Obligar a cumplir requisitos cuya ejecución no depende del obligado no es regulación eficaz
La propia Comisión Europea ha reconocido implícitamente esta tensión al formular recomendaciones orientadas a mitigar los riesgos para la seguridad de suministro. Pero las recomendaciones no tienen carácter vinculante y no pueden proporcionar la seguridad jurídica que requieren inversiones con horizontes contractuales de diez o quince años. Lo que el sector gasista requiere no es flexibilidad interpretativa, sino previsibilidad normativa: saber con exactitud qué estándares deberán cumplirse, quién verificará ese cumplimiento, con qué metodologías y bajo qué régimen de responsabilidad. Cuando esas certezas no existen, el riesgo regulatorio se incorpora al coste del capital, encarece la financiación y desplaza decisiones de inversión hacia jurisdicciones con marcos más estables. En un momento en que la transición exige movilizar cantidades masivas de capital para desarrollar gases renovables, redes de hidrógeno y almacenamiento subterráneo, la credibilidad regulatoria es una condición de posibilidad, no un valor accesorio.

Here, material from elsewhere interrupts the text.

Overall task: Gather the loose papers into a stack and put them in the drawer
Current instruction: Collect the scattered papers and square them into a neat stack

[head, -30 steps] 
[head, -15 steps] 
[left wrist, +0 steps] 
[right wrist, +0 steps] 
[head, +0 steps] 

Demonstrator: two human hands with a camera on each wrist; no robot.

Un ajuste específico del calendario de implementación —no de los objetivos del Reglamento, sino de los plazos para obligaciones cuyas condiciones de aplicación no están aún maduras— no equivale a una rebaja de ambición ambiental. Equivale a garantizar que cuando las obligaciones entren en vigor cuenten con todos los instrumentos técnicos, institucionales y metodológicos necesarios para producir los resultados que el legislador pretende. Una regulación que entra en vigor sin infraestructura de cumplimiento no genera reducción de emisiones de metano: genera litigiosidad, distorsión del mercado gasista e incertidumbre inversora.
En este escenario, el Gobierno de España tiene ante sí una oportunidad concreta e inmediata. En el Consejo de Energía de la Unión Europea de este mes de junio, España debería respaldar activamente una resolución que reconozca la necesidad de ajustar las obligaciones sobre importadores previstas para 2027 e inste a la Comisión a presentar una propuesta legislativa que adapte esas exigencias a las condiciones reales del mercado global. España tiene razones de peso para liderar esta posición: su sistema de aprovisionamiento gasista, construido sobre una amplia diversificación de orígenes y rutas, es uno de los activos estratégicos más valiosos con que cuenta el país y uno de los que mayor resiliencia ha aportado al conjunto del sistema energético europeo en los últimos años. Defenderlo no es defender intereses particulares: es defender un modelo de seguridad energética que ha demostrado su eficacia y que el marco regulatorio en construcción no debería erosionar.
Un ajuste específico del calendario de implementación no equivale a una rebaja de ambición ambiental
La reducción de las emisiones de metano procedentes del sector gasista debe seguir siendo una prioridad compartida. Lo que está en debate no es ese objetivo, sino la arquitectura de implementación que debe hacerlo posible. Ajustar esa arquitectura —en los plazos, en los mecanismos de verificación, en los actos de ejecución aplicables a operadores e importadores de gas— es una condición para que la regulación cumpla su función: reducir emisiones de forma efectiva, sostenible y compatible con la seguridad de suministro. Europa tiene capacidad para liderar globalmente en este ámbito. Esa capacidad depende de que la regulación adoptada sea técnicamente sólida, jurídicamente estable y operativamente aplicable. Los tres atributos son necesarios si el objetivo es que la reducción de emisiones se produzca en la realidad y no solo sobre el papel.